Drop one or more .arrow files onto the converter above, or browse for them. They load into browser memory only — nothing is uploaded, so there is no size-based pricing and no server queue.

02

Pick FEATHER as the output

Select .feather in the output menu next to each file. The menu only offers targets this engine can genuinely produce, so if FEATHER is selectable, the route is real and validated.

03

Convert on your device

Press Convert. The font tables are parsed and rewritten locally with fonteditor-core; glyph outlines, hinting, and kerning survive the trip.

04

Verify and download

Each result is signature-checked before the download unlocks, so a failed encode can never masquerade as a valid FEATHER file. Outputs keep the original filename with the .feather extension.

ARROW to FEATHER questions, answered

Will converting ARROW to FEATHER lose quality?

Since arrow is lossless-oriented and feather is lossless-oriented, the conversion preserves the source content exactly as stored; no additional compression pass is applied beyond what .feather itself requires.

Is it private to convert ARROW files here?

Yes — the .arrow file is processed inside your browser tab and never uploaded. The font tables are parsed and rewritten locally with fonteditor-core; glyph outlines, hinting, and kerning survive the trip. Close the tab and the file is gone from memory.

Where will the FEATHER file work?

pyarrow, R's arrow package, Pandas, Polars, DuckDB and Julia all read Feather v2. Novus Convert handles .feather as Arrow IPC in the browser and converts to JSON, CSV, XLSX or .arrow. A v1 file will be rejected rather than silently misread, which is the correct outcome: guessing at a different layout would produce plausible nonsense.

Will the FEATHER file be bigger or smaller than my ARROW?

It depends on the content: a v2 file starts with the ARROW1 magic; a v1 file starts with FEA1, which is how the two are told apart. Convert one representative file first and compare before batch-processing a large set.

What happens to the metadata in my ARROW file?

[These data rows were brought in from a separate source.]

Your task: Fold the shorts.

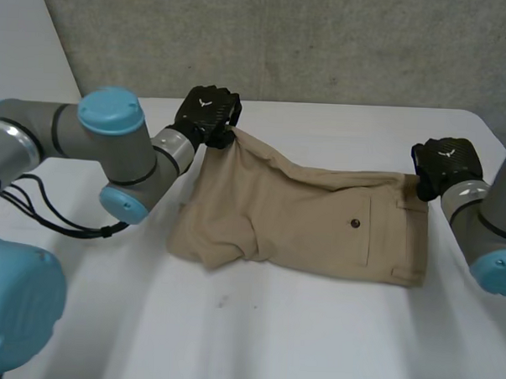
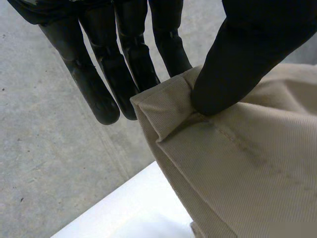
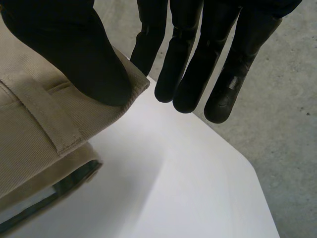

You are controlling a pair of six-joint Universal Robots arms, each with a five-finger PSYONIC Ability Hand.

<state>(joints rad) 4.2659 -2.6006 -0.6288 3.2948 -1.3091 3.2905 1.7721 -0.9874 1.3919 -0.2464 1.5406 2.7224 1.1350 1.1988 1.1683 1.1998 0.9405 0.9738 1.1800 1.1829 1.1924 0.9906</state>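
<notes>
Now: both hands pinch the far corners of the shorts (image 1: 319, 217), and the cloth spans the gap between them over the table (image 1: 271, 341).
Grip, left hand (image 1: 207, 114): its thumb (image 2: 233, 64) clamps a leg-hem corner against a finger behind the cloth. The other fingers (image 2: 99, 89) are straight, beside the corner and touching nothing.
Grip, right hand (image 1: 443, 164): its thumb (image 3: 84, 59) presses on the waist-end corner, just beside a belt loop (image 3: 54, 119). The remaining fingers (image 3: 218, 79) are straight and clear of the fabric.
Shorts: mostly flat between the hands, with the pocket button (image 1: 355, 222) facing up. The corner at the left hand is raised off the table and the leg sags beneath it.
Step, as judged: lifting the far edge to carry it over toward the near edge.
Doing it well: raise both corners evenly, hold the span taut, and lay edge on edge before letting go. The slack leg under the left hand may bunch.
Hard to make out: the finger backing each thumb is hidden by cloth. The layers in the rumpled leg below the left hand can't be sorted. A dark strip under the waist edge by the right hand could be lining or shade.
</notes>
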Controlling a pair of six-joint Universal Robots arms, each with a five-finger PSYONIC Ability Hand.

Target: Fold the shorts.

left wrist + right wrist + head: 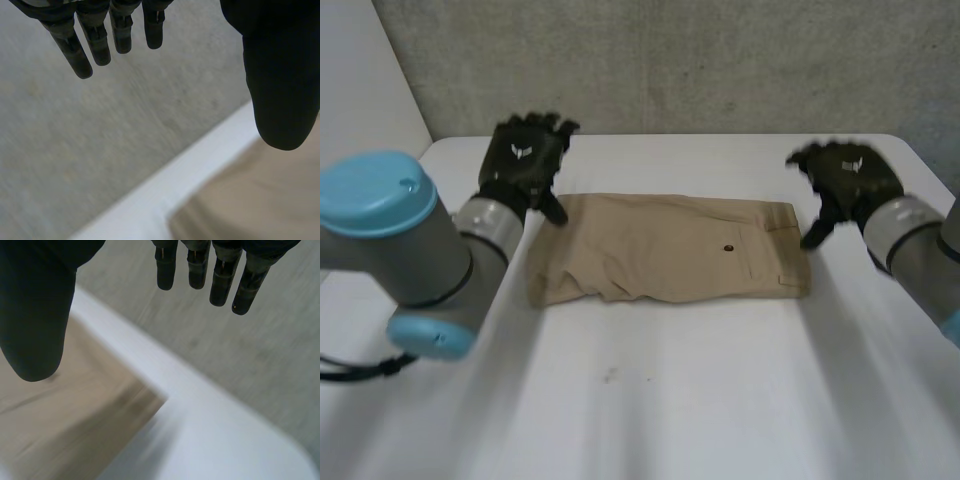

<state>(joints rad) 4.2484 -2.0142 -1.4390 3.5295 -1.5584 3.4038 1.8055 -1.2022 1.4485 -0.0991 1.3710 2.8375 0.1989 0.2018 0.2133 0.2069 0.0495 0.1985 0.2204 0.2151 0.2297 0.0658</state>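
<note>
Shorts [665,248]: flat between hands, seemingly halved; 1 fold likely left.
Left hand [525,160]: spread, empty.
Right hand [848,178]: spread, empty.

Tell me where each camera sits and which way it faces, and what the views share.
Head view: behind the arms, looking down on white table and tan shorts; left hand, right hand and arms show.
Left wrist view: on that wrist, facing along the palm over a shorts corner and table edge; own open fingers and thumb show.
Right wrist view: mirrored, on the right wrist; own open fingers and thumb show.
All three share shorts and table.
</note>
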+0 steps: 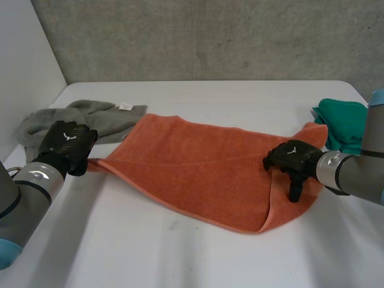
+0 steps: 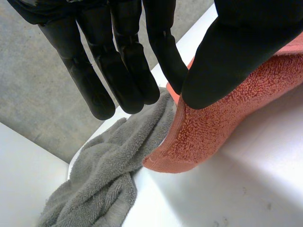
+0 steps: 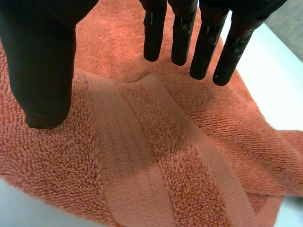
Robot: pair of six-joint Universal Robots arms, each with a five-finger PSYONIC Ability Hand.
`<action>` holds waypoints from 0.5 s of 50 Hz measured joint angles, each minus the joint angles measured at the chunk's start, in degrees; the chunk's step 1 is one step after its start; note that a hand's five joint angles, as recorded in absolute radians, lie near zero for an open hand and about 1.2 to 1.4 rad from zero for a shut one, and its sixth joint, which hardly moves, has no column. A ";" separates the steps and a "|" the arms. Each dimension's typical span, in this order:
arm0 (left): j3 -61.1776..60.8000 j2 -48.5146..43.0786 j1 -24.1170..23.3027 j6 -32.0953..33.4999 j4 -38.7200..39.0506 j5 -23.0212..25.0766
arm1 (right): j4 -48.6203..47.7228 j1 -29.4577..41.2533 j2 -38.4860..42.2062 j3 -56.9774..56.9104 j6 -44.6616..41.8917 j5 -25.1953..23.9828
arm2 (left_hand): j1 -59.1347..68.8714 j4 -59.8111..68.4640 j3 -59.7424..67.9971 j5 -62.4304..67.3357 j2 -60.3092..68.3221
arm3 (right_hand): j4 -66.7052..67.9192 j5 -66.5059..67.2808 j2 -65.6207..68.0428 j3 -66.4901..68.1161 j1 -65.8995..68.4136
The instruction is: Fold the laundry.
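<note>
An orange towel (image 1: 198, 162) lies spread across the middle of the white table (image 1: 180, 252). My left hand (image 1: 69, 143) is at the towel's left corner. In the left wrist view its thumb (image 2: 236, 52) pinches that corner of the orange towel (image 2: 208, 127) against a straight finger. My right hand (image 1: 294, 157) rests at the towel's right edge, where the cloth is doubled over. In the right wrist view its fingers (image 3: 206, 42) are straight and spread from the thumb, just over the orange towel's (image 3: 142, 156) woven band, holding nothing.
A crumpled grey towel (image 1: 84, 117) lies at the back left, just behind my left hand, and it reaches the orange corner in the left wrist view (image 2: 109, 175). A teal cloth (image 1: 343, 123) is piled at the table's right edge. A concrete wall runs behind.
</note>
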 measured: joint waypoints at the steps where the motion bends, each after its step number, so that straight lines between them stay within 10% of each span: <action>1: 0.00 -0.02 0.00 0.00 0.00 0.00 | -0.02 0.04 0.29 -0.13 -0.05 0.04 | 0.00 0.00 0.00 0.00 0.00 | 0.42 0.48 0.14 0.13 0.09; 13: -0.02 -0.75 0.36 0.04 -0.01 -0.08 | -0.11 -0.42 1.80 -0.03 -0.51 0.40 | 0.00 0.00 0.00 0.00 0.00 | 43.63 41.77 41.65 42.42 34.11; 25: -0.39 2.81 0.46 0.61 -4.27 -0.32 | 0.13 -1.70 -7.54 5.69 -0.53 0.31 | 0.00 0.00 0.00 0.00 0.00 | 45.32 43.49 42.21 43.70 35.01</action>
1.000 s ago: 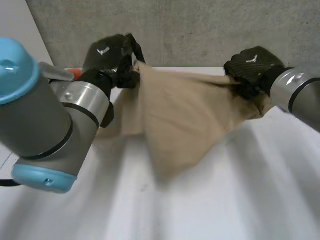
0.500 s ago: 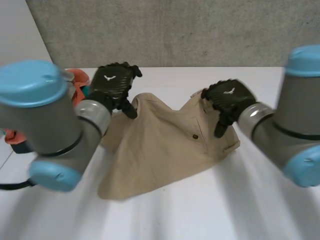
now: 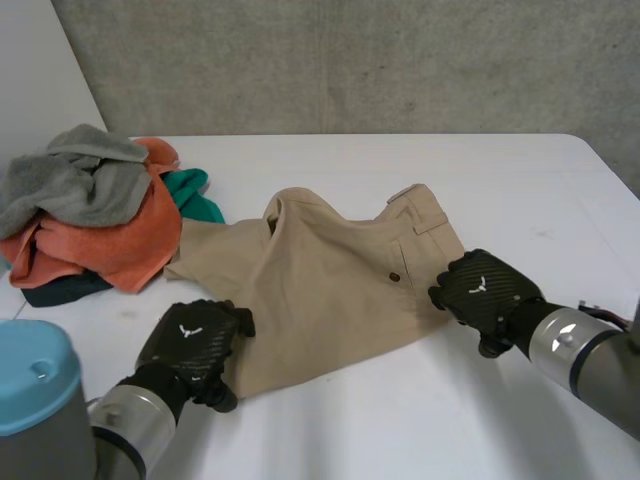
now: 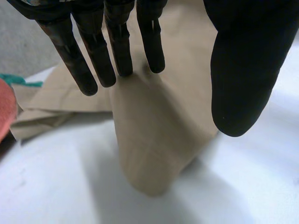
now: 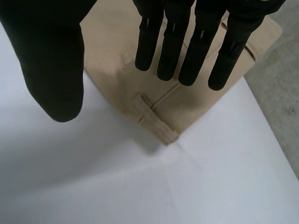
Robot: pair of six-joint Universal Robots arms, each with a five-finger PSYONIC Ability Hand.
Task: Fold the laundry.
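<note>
Now | left hand [image 3: 195, 345] at trousers [image 3: 320, 270] hem | right hand [image 3: 485, 295] at waistband corner [image 5: 158, 127]

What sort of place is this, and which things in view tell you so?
Probably a robot lab or test bench, not a home: a bare white table against a concrete wall, the robot's left hand and right hand at a beige garment, and a laundry pile beside it.

A white table [image 3: 420, 430] with a smooth, matte top carries everything. Its far edge runs straight below a grey, speckled concrete wall [image 3: 380, 60]. Beside that wall a paler, plain white panel [image 3: 35, 80] slants in. The light is soft and even, leaving only faint shadows on the tabletop. In the right wrist view a grey speckled surface [image 5: 280, 112] lies past the table's edge; whether it is floor or wall cannot be told.
</note>
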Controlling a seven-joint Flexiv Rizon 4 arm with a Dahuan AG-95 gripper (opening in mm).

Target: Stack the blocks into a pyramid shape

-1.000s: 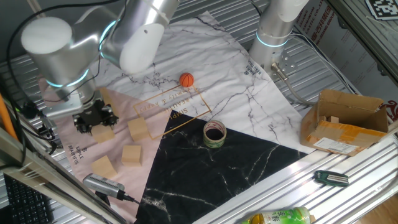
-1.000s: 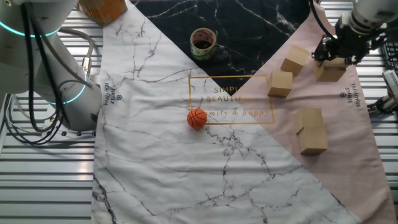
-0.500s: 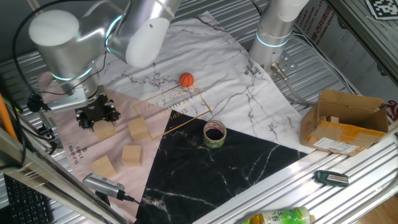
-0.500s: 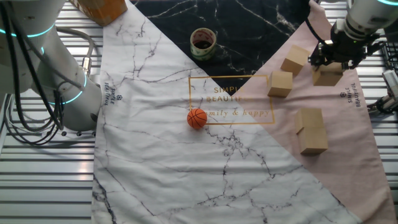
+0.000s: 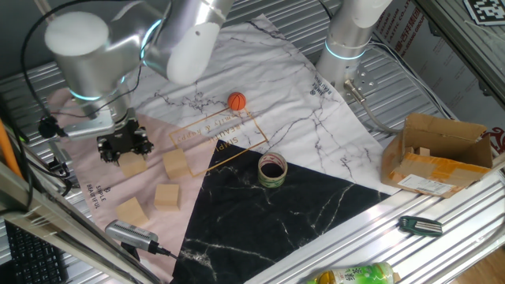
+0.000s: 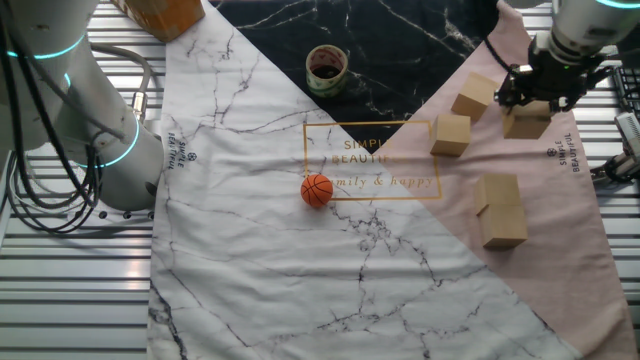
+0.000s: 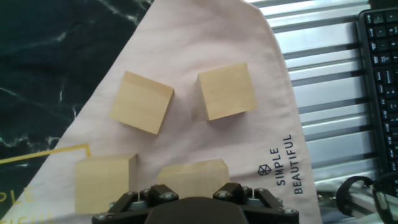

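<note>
The claw (image 5: 122, 147) has lifted slightly, its grip hidden so I cannot tell if it holds the block (image 5: 133, 165) beneath; the other blocks (image 6: 500, 210) lie scattered on the worktop (image 6: 250, 250), pyramid unstarted.

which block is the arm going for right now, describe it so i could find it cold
Start at the pink corner of the cloth, where the wooden blocks sit. Find the black end effector hanging near that corner's edge. The block is the one directly under it, partly hidden by the fingers, while the other blocks sit uncovered.
</note>
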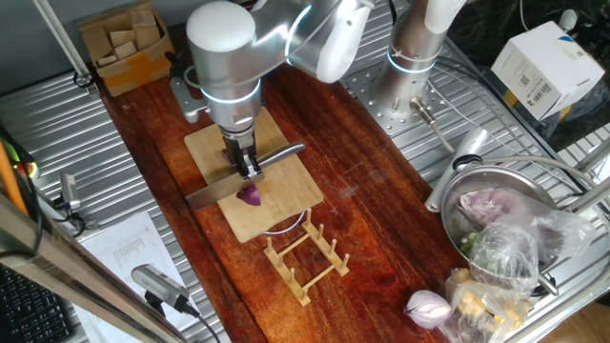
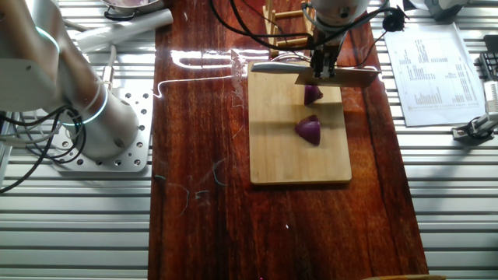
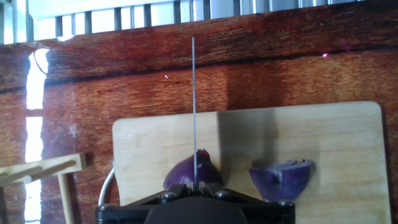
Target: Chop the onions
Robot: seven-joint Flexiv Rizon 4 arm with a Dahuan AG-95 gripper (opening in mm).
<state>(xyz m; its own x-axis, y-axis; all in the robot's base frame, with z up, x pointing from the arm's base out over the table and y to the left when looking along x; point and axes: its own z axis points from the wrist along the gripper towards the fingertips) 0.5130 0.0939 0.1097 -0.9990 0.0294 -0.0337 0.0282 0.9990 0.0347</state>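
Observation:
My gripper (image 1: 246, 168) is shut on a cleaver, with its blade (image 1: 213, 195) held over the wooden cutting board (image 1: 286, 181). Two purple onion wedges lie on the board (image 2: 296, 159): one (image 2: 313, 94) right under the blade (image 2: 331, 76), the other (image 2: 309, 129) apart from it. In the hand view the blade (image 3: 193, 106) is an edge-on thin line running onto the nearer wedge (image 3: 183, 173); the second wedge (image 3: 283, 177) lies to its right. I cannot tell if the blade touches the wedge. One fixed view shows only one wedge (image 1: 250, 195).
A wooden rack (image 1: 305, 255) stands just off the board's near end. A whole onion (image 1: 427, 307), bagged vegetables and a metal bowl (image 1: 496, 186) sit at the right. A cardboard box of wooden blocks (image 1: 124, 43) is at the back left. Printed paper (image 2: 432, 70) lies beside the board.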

In .arrow, the embedded schema, field names and custom key-value metadata are read; JSON and CSV have nowhere to put schema metadata, so it is reported rather than carried. Re-encoding through the browser pipeline does not carry embedded metadata into the output, which doubles as a privacy scrub — check the exported file if you specifically need tags preserved.

Can I convert FEATHER back to ARROW?

Yes — the reverse route exists as a separate tool. Bear in mind that round-tripping .arrow → .feather → .arrow is not a perfect undo when any lossy step is involved; keep your original if fidelity matters.